What to work on: Set down, please, exactly the lines below that run from the line with "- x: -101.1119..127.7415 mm" to the line with "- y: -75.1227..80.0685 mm", both lines included.

────────

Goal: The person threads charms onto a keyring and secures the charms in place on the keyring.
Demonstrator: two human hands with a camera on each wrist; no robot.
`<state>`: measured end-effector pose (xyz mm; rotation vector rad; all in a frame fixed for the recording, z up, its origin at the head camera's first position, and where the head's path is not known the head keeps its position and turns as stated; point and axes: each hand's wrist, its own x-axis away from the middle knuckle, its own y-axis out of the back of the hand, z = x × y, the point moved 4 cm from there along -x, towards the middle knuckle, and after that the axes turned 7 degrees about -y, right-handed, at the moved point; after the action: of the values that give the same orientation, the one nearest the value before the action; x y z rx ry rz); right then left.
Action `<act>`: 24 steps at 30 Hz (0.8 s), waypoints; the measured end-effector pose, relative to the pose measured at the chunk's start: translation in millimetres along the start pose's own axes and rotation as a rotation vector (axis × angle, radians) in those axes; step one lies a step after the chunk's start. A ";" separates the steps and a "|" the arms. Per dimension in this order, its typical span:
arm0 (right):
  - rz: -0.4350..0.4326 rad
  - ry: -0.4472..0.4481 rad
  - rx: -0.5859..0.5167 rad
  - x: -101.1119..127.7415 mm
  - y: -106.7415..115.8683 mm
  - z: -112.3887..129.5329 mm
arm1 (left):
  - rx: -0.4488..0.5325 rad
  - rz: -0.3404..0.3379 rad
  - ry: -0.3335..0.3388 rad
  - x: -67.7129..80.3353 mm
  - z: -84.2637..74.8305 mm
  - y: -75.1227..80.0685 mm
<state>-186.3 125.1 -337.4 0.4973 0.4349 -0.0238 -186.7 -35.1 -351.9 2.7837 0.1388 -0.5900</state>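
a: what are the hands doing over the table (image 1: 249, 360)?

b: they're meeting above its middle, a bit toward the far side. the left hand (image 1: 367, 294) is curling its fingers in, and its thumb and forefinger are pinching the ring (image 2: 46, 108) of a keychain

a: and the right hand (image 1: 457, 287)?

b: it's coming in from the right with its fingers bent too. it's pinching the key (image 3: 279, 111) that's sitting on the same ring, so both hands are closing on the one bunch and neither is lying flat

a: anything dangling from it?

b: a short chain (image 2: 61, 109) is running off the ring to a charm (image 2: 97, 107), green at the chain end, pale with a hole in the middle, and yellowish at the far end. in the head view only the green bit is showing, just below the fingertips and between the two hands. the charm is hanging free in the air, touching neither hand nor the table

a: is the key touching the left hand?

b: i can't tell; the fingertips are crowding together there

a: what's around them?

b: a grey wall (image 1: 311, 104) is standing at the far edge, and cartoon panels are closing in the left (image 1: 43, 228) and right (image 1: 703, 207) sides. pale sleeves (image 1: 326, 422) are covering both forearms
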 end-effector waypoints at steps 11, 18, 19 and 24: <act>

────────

Exercise output:
  - x: -101.1119..127.7415 mm
  - y: -106.7415..115.8683 mm
  - z: -112.3887..129.5329 mm
arm1 (left):
  - rx: -0.4488..0.5325 rad
  - rz: -0.3404..0.3379 rad
  - ry: -0.3335..0.3388 rad
  - x: -67.7129..80.3353 mm
  - z: -84.2637..74.8305 mm
  - y: -75.1227..80.0685 mm

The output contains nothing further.